5. CBR is still the move of the moment. Crude-by-rail was discussed in every presentation — from Harrison's "over-hyped" characterization to being called under-developed at NS, from the underlying commodity behind the tank-car surge and retrofit
maelstrom to the growth engine in terminals or in industrial development. At RT13, CBR was everywhere. It even had its own panel, a reminder that commodity booms always get hyped.



• Stuart Nance, vice president of marketing for North American oil and natural gas exploration and production company Bill Barrett Corp., talked about developments outside of the Bakken, in Colorado's Niobrara (where OmniTRAX is a big player), worried about oil price swings and the cost of fracking — and generally felt that forecasts (oil production, not CBR share) were generally too optimistic.


• Old friend Graham Brisben of PLG Consulting did seem to think that rail share was also over-hyped. It is a matter of perspective. Two years ago, CBR was virtually unheard of; so to some, looking to retain a 50 percent or so share in the Bakken (mostly the east and west moves) is pretty good, even if it is not, say, May's 73 percent-plus share position. Graham's position is that rail has emerged as an arbitrage tool, with inherent risks in volume and location. St. James, Louisiana, is losing luster; the Eagle Ford — with plenty of pipe capacity, is about to pass the Bakken in growth. On the other hand, spreads are widening again. Price, moreover, was described as a "floor," sand percent per well is about to increase rather sharply (and new frack sites far from sand mines are developing) and the big Canadian oil sands opportunity is some two years behind the U.S. opportunity.

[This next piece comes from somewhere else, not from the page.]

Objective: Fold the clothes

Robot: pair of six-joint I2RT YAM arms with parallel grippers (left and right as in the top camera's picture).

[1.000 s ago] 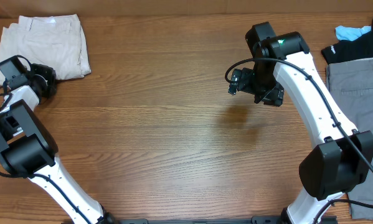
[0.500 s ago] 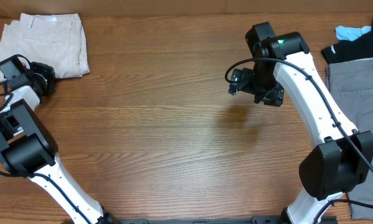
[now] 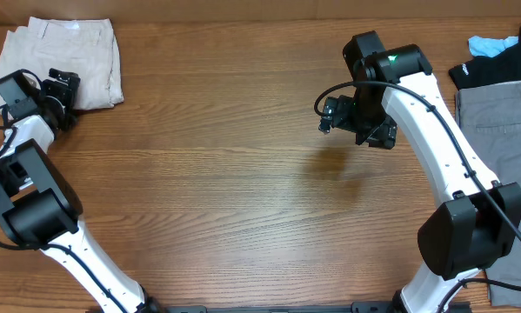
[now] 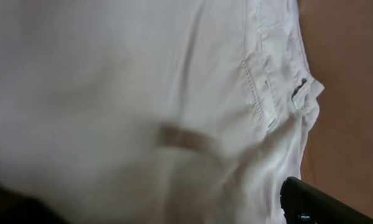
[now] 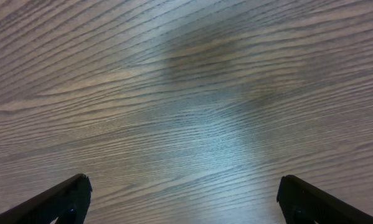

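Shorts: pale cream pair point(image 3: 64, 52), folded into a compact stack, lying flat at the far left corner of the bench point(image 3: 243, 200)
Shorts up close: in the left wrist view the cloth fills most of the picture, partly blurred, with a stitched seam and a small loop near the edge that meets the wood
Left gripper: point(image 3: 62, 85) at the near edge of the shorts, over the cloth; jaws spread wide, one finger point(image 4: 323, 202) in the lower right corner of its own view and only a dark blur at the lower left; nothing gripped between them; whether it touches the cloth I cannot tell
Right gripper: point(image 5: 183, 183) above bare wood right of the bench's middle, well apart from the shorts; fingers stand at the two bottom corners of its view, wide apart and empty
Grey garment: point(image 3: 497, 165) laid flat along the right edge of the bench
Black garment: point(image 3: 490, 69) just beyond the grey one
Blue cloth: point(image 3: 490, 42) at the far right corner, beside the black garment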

6. LNG power is coming — a diesel moment? We closed RT13 with something we'll likely need to revisit in 2014: liquefied natural gas (LNG) powered locomotives. GE Transportation's Len Baran was on hand, noting that GE had recently had its third railroad (CSX, after CN and BNSF) announce specific lane tests and had just track-run a test loco on Nov. 19. The opportunity is huge — reduced fuel expenses at current rates of some 50 percent with reduced emissions (save methane) and no performance or safety loss and transparency of operating (i.e., limited retraining). The expense will come from retrofitting to dual fuel (80/20 gas/diesel) use (maybe $400,000 per unit), tenders ($600,000/plus supply chain complexity) and a two-year infrastructure build-out. GE reckons the break-even date at five years, reminding us that it took 35 years in that steam-to-diesel "moment"! We have noted that the AAR is already well advanced in interoperability and standardization rules, and the STB had no objections (implying it wouldn't use the savings against the railroads in SAC cases, etc.). We will stay on top of this and expect to hear more as well from EMD in 2014.

In summary, RT13 proved all over again that the railway industry is anything but staid, boring, change or technology averse. Innovations in operations, power, rolling stock, marketing, and industrial and market development were the story of the day (and a half). Growth in share, efficiency and opportunity is the story for tomorrow. I'm sure we'll cover that in RailTrends 2014, Nov. 20-21, 2014 — back at the W in NYC.